=== Activity ===
Your answer should consist of each line from the data below that contains "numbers".

-------- Information provided --------

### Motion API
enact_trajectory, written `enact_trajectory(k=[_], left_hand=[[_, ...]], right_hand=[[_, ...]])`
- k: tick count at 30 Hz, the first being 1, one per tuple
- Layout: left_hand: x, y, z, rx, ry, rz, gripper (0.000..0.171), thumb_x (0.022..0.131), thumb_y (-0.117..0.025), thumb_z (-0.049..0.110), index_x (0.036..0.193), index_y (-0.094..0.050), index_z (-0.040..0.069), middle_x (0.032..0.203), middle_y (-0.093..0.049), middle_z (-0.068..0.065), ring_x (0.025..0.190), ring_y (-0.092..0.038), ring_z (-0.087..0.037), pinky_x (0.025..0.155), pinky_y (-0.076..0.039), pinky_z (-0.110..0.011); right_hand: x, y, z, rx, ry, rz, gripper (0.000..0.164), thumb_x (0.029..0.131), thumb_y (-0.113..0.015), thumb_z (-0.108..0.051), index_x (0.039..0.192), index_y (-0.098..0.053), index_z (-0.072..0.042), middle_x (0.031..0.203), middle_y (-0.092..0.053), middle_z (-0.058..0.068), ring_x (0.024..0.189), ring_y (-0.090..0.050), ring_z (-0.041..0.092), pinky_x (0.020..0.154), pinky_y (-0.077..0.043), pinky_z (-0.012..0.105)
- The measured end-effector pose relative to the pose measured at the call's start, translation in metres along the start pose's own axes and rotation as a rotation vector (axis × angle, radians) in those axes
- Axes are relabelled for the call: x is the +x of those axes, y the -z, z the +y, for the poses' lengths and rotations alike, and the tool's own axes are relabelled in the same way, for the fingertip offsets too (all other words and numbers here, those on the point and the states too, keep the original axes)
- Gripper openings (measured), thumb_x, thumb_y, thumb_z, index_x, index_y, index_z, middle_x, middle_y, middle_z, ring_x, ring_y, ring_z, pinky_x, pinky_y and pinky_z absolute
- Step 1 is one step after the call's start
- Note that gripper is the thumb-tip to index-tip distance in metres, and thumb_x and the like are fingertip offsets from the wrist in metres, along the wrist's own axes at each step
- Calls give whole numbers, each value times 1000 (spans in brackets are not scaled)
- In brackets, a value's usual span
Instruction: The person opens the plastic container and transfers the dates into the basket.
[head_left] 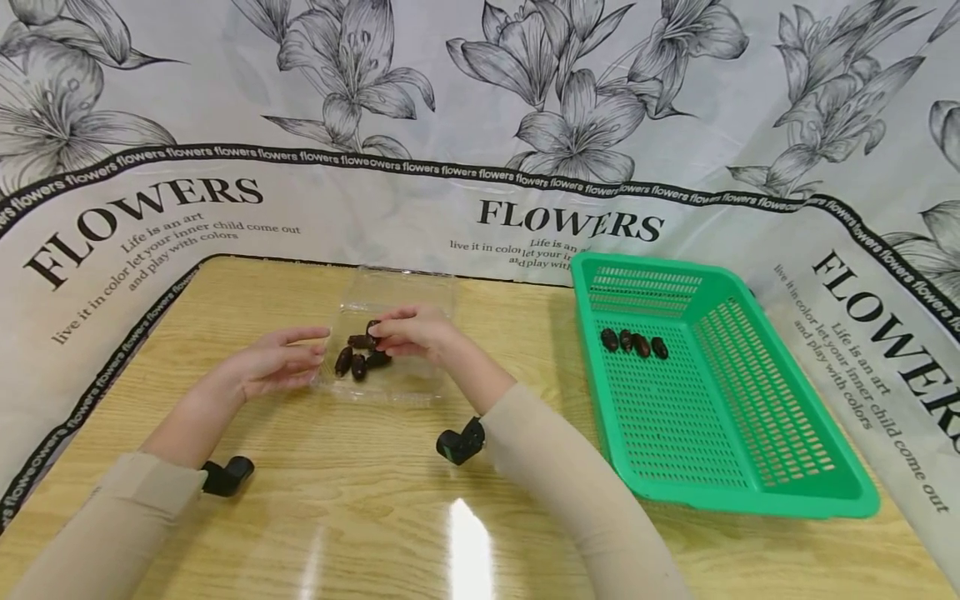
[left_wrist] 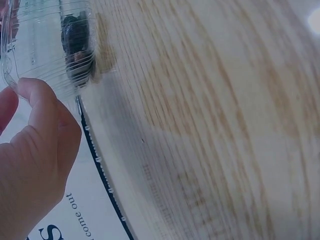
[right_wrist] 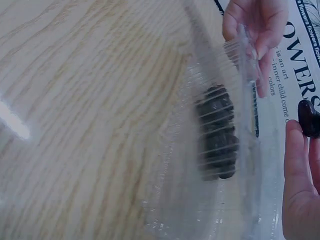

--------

=== Task response ===
- Axes are relabelled for the call: x is the +x of those axes, y the -z, z the +y, for the poses' lengths and rotations alike, and the tool's own axes are relabelled in the same way, for the fingertip offsets too (all other words and numbers here, those on the point and the states too, keep the original axes)
- Calls give whole numbers, each value times 1000 (spans in brackets are not scaled)

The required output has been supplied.